§ **Try it**: In the entries below, find the line with "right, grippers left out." and the line with "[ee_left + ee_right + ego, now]"; reproduce those two lines and all lines between them exactly, without pictures.

== Segment start ==

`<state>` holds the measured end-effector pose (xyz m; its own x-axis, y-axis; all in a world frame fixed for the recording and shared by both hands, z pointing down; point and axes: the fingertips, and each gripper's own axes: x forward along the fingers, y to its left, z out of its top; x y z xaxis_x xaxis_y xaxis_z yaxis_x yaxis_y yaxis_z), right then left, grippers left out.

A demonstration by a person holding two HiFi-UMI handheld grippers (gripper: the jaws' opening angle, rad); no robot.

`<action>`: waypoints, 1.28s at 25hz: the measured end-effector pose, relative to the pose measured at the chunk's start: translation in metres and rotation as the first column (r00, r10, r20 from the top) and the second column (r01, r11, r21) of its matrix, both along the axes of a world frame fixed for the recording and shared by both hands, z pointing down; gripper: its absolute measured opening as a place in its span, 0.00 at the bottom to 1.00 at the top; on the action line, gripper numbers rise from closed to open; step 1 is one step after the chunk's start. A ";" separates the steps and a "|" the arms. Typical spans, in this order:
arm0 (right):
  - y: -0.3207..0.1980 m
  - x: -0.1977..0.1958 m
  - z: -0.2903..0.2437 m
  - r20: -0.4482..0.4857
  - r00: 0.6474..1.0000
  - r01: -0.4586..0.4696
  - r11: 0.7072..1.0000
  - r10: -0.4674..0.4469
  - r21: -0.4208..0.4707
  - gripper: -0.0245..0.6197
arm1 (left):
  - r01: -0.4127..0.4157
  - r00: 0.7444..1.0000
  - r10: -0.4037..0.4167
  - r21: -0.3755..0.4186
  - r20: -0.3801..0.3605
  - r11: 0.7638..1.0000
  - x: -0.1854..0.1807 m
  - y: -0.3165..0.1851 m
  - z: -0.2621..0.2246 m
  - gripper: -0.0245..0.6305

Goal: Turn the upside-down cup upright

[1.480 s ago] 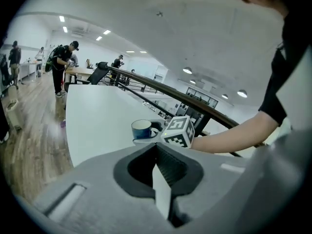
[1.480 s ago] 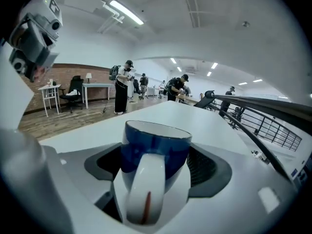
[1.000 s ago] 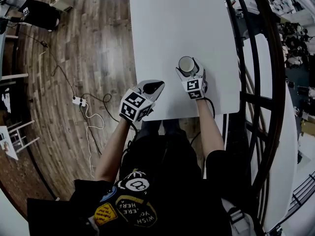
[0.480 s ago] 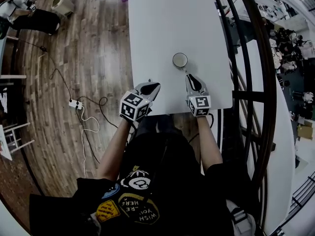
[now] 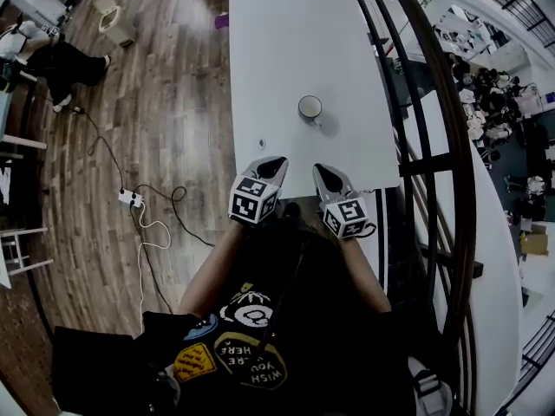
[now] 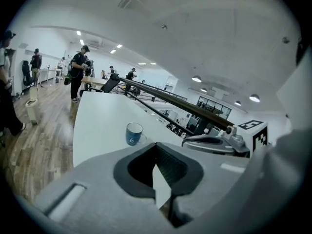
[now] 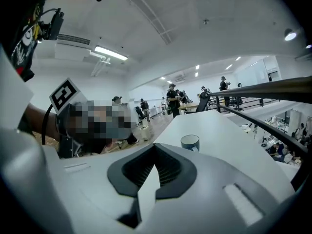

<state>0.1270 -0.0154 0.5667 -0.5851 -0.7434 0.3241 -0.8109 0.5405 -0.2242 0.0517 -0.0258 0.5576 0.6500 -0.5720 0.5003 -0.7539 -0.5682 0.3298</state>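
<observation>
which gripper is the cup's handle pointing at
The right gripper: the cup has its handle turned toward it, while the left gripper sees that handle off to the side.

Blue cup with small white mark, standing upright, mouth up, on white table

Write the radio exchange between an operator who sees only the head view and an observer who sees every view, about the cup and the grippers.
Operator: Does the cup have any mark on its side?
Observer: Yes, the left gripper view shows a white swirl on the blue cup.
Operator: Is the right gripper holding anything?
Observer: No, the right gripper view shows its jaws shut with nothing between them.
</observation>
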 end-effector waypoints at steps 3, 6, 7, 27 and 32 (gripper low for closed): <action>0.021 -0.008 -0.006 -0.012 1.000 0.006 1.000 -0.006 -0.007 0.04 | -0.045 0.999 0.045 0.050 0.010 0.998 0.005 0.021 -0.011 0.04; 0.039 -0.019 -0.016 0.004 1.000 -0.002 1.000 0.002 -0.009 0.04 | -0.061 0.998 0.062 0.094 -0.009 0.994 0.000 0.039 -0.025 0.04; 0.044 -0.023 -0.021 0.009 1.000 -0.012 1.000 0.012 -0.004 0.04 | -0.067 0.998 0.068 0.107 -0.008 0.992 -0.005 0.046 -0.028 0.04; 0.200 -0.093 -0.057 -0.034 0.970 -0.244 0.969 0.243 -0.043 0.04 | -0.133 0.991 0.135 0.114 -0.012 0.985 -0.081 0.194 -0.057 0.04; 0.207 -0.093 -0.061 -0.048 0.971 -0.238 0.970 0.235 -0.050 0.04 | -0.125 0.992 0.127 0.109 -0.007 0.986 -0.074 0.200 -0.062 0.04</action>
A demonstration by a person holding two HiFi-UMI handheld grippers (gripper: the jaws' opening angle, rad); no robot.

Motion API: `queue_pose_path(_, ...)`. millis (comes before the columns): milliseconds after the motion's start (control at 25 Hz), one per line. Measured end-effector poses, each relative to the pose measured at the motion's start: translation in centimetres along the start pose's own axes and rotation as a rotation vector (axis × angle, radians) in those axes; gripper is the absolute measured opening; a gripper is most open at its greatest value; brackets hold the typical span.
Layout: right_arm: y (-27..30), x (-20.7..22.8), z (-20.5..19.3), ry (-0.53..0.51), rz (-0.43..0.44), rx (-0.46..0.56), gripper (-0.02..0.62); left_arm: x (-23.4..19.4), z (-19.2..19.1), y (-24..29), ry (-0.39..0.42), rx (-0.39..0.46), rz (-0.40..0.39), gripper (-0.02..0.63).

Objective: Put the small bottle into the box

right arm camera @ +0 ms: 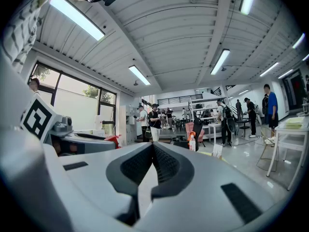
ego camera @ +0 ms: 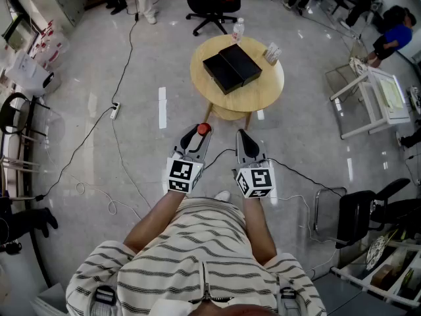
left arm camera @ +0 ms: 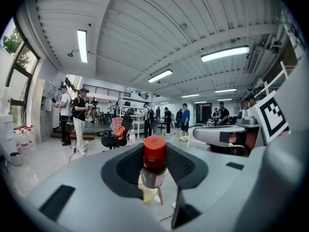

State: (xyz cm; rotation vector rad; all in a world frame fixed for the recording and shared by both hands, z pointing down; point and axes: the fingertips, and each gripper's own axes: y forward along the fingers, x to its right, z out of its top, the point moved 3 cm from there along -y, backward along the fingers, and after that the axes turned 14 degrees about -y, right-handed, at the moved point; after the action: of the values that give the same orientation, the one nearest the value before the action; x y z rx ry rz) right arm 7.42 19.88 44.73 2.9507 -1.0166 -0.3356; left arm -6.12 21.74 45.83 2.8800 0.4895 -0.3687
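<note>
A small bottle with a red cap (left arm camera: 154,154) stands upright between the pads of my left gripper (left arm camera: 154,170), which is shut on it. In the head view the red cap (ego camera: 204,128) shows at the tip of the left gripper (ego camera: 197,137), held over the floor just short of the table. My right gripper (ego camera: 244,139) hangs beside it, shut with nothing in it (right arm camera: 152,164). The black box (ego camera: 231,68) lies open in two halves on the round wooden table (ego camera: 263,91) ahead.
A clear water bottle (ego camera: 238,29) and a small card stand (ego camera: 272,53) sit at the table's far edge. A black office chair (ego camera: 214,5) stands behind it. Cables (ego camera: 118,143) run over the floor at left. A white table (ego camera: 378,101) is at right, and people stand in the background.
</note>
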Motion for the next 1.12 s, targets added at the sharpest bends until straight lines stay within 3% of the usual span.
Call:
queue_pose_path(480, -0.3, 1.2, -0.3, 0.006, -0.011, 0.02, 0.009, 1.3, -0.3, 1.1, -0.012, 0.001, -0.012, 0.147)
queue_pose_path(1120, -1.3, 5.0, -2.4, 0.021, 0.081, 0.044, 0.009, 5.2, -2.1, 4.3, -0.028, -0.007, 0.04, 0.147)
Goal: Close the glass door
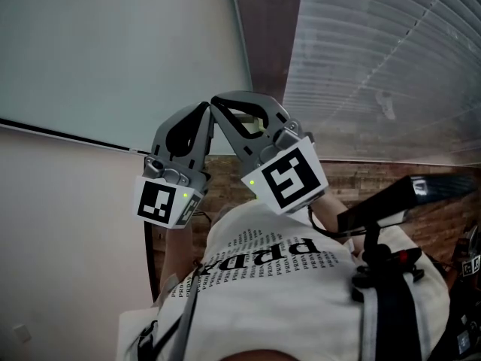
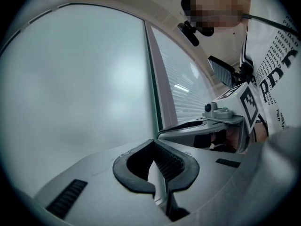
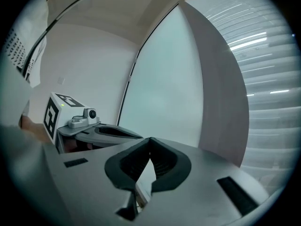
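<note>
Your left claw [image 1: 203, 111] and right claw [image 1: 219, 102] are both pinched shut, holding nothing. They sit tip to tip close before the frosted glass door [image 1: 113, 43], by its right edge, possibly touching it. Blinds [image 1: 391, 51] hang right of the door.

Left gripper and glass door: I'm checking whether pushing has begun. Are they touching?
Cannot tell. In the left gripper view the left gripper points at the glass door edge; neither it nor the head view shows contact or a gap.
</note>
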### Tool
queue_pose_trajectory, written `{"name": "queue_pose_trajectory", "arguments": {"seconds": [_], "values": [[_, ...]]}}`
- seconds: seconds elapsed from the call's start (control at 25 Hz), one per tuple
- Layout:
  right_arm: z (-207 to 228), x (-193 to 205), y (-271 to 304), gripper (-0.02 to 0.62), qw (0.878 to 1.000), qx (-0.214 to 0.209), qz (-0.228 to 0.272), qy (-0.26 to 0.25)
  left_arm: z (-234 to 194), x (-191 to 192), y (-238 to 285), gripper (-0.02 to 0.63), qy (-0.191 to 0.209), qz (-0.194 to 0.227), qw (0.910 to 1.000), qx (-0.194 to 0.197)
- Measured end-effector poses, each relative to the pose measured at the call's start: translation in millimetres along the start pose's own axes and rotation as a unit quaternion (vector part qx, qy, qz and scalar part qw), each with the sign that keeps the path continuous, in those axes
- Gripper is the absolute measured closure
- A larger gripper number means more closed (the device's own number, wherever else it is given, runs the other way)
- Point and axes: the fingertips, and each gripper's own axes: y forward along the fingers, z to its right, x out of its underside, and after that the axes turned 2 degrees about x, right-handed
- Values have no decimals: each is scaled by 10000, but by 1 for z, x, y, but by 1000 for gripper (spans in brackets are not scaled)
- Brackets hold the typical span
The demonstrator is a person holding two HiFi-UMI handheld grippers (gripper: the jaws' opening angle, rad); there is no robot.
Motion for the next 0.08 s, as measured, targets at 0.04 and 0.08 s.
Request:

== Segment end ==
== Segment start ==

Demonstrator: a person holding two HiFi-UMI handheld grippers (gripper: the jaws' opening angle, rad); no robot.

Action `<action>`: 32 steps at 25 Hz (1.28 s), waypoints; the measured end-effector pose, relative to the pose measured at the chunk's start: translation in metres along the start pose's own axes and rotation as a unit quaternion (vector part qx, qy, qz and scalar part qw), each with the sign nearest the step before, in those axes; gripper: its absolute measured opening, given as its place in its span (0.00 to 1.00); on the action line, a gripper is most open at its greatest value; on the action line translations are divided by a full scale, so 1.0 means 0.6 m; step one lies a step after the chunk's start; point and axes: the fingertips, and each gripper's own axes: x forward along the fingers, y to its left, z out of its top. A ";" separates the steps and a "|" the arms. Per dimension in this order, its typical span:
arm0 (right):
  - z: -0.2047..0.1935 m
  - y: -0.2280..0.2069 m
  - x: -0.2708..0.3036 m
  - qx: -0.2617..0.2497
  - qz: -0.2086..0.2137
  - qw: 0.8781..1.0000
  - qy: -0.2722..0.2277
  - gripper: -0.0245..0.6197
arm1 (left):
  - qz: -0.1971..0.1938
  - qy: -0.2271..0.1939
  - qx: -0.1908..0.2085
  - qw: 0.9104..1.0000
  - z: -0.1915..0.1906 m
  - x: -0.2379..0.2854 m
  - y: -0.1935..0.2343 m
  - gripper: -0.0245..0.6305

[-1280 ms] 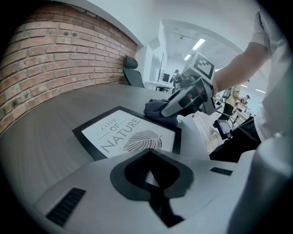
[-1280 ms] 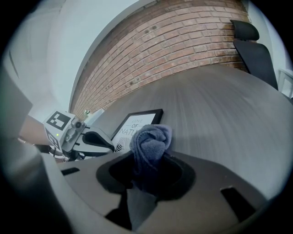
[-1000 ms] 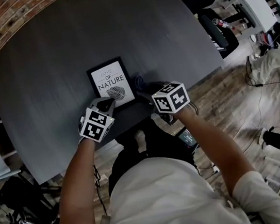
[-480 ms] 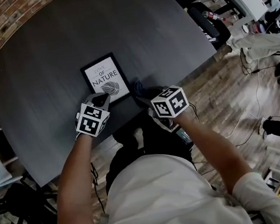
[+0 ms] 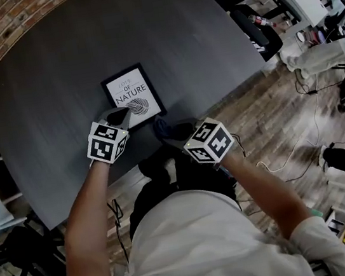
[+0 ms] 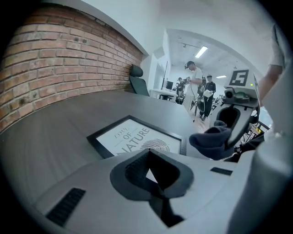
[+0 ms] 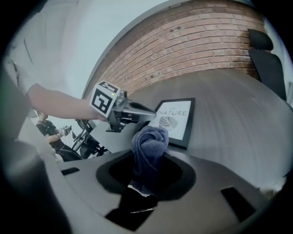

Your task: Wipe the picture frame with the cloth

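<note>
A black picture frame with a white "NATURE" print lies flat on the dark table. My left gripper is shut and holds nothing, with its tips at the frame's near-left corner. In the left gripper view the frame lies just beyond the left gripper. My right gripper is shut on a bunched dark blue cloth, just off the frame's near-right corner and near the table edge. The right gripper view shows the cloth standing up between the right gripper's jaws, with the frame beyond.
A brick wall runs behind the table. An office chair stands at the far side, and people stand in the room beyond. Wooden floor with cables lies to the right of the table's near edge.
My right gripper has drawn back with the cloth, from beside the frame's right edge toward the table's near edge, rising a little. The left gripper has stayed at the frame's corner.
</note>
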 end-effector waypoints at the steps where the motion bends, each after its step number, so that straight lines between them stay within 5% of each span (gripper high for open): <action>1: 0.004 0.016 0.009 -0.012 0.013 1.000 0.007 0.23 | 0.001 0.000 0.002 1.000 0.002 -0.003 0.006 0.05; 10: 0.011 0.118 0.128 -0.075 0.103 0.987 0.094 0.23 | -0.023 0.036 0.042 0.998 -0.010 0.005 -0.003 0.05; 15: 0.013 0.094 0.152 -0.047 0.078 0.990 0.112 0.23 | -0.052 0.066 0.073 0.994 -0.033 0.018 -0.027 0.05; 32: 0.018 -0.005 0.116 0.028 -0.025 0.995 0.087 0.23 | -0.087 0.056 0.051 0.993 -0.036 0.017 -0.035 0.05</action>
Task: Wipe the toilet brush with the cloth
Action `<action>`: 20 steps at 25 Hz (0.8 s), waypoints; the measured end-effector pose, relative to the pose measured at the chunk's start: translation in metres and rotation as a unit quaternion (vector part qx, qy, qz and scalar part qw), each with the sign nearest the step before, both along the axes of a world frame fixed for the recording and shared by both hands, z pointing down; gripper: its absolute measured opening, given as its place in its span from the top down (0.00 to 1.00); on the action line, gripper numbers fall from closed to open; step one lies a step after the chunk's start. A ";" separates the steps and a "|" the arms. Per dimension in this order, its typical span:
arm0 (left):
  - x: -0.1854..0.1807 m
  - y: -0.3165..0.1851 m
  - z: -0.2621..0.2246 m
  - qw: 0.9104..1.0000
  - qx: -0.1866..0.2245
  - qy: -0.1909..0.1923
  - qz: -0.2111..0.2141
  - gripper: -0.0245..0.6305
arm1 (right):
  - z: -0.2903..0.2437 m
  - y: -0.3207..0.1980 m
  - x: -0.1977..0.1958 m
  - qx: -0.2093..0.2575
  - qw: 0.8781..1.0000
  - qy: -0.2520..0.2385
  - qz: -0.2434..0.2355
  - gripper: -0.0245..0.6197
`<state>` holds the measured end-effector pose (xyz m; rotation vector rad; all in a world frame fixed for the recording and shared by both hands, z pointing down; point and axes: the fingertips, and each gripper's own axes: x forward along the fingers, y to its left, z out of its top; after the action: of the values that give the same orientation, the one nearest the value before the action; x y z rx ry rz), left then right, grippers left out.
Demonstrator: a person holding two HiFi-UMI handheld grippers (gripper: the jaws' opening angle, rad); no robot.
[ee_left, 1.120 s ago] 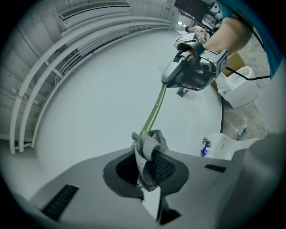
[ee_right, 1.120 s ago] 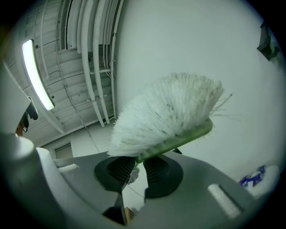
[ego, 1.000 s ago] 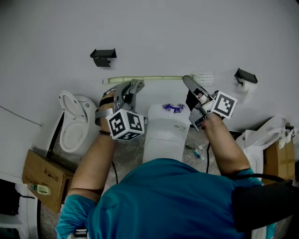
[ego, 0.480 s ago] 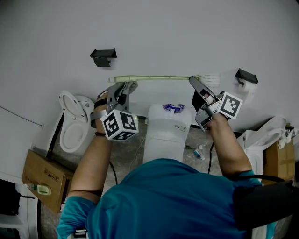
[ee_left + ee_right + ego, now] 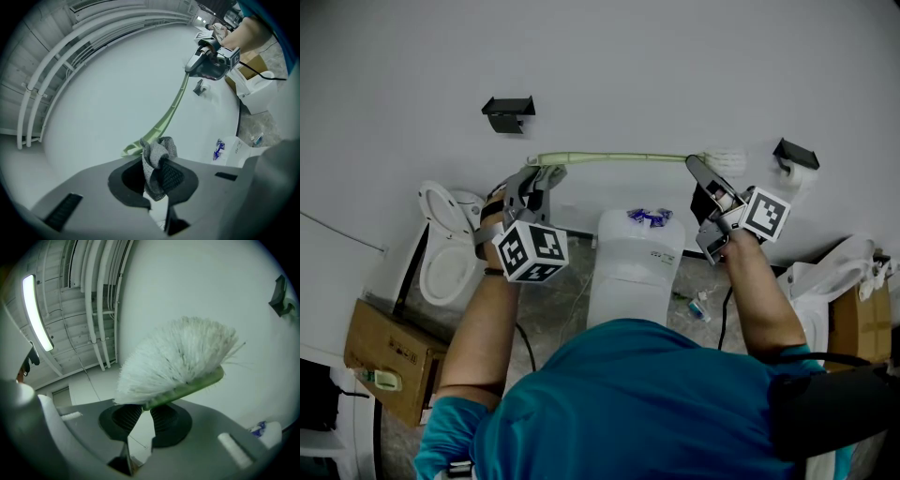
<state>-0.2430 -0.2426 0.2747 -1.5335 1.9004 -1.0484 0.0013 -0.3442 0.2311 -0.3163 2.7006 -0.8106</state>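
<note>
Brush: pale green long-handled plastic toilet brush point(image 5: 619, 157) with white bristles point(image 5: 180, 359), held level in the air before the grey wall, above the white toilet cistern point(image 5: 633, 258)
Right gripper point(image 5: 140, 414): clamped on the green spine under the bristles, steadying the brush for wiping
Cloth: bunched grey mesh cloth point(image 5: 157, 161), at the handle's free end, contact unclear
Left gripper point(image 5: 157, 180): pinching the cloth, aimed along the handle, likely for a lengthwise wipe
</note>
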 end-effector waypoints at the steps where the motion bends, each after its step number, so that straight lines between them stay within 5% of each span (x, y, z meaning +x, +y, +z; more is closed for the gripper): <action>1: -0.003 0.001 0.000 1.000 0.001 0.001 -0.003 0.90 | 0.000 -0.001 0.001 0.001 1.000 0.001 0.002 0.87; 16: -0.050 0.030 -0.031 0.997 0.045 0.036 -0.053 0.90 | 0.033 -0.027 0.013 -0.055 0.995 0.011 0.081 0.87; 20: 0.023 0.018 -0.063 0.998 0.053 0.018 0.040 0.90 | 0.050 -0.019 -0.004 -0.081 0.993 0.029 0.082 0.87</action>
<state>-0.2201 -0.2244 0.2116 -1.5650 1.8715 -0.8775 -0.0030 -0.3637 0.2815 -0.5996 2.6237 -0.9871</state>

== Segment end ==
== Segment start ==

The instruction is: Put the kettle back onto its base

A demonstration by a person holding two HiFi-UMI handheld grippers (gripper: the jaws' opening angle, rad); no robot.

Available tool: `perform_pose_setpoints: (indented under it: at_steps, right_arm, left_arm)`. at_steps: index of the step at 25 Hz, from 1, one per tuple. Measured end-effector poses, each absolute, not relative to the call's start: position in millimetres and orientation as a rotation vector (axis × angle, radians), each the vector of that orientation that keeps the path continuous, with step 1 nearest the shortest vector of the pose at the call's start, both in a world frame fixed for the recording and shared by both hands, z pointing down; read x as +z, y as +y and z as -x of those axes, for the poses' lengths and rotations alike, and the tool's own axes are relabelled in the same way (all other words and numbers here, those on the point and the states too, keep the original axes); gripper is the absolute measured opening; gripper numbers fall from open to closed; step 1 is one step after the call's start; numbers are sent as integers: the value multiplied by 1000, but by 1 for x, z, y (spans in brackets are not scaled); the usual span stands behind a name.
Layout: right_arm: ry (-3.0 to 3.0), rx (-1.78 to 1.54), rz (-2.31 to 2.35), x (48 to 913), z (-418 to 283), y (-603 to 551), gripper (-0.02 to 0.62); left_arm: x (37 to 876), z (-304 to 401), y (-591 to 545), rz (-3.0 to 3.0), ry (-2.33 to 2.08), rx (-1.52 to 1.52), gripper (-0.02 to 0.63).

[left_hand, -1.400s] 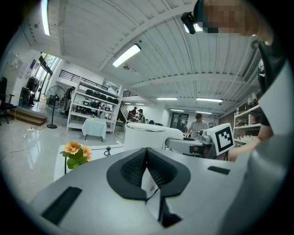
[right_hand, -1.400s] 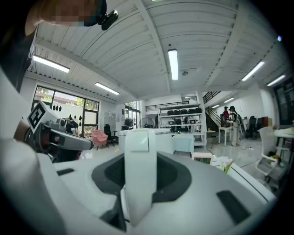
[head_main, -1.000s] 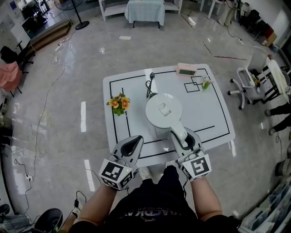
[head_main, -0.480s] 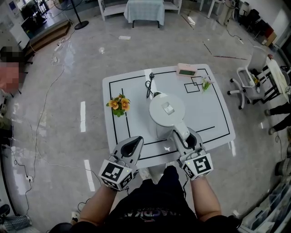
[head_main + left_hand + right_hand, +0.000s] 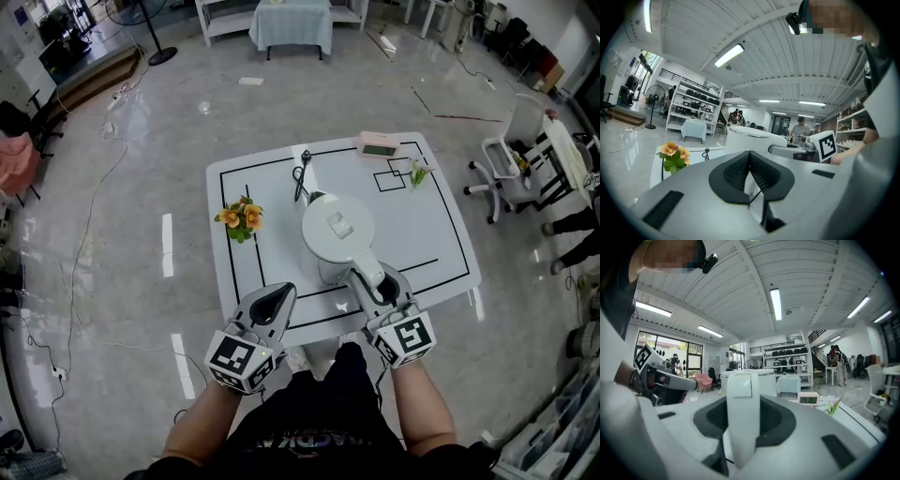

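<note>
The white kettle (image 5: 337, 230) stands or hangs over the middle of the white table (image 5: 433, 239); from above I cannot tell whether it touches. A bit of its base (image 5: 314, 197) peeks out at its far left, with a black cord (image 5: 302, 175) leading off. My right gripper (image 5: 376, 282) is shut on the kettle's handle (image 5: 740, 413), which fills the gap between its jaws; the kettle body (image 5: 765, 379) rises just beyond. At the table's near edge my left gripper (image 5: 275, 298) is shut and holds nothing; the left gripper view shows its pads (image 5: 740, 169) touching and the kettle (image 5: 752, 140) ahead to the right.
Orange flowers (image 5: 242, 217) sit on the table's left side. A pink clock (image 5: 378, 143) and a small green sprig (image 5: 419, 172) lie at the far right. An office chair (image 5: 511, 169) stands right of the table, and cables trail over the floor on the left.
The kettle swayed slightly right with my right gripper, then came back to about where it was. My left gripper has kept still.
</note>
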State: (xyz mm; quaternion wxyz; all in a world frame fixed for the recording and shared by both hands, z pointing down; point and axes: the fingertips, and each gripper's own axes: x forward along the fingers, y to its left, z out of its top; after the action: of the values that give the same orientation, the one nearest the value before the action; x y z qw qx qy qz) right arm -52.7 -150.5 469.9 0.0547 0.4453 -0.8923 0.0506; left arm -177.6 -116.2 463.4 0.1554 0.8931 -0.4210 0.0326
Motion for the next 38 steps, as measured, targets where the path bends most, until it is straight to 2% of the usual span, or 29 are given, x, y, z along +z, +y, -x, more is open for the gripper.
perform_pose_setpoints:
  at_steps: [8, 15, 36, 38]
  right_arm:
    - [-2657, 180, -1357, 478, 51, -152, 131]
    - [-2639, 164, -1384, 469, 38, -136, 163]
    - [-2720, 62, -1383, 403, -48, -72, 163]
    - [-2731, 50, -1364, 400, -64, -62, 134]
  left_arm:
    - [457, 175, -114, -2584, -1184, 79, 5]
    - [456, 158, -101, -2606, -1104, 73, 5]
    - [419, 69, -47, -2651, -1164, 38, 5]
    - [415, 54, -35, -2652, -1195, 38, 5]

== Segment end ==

§ **Exercise output**:
`<state>` holds the measured end-effector pose (xyz m; rotation vector rad; all in a world frame fixed for the recording and shared by both hands, z pointing down; point and axes: the fingertips, and each gripper's own axes: x forward along the fingers, y to its left, z out of its top; after the action: of the values that give the same orientation, the one nearest the value before the action; x y z rx ry rz), left then right, grippers left out.
Demonstrator: a person holding two HiFi-UMI handheld grippers (gripper: the jaws' opening angle, rad); no robot.
[ee_left, 1.120 s ago] 
[ee_right, 1.120 s ago] 
[ego, 1.000 s ago] 
[ego, 0.480 s ago] 
[ee_left + ee_right + ego, now] 

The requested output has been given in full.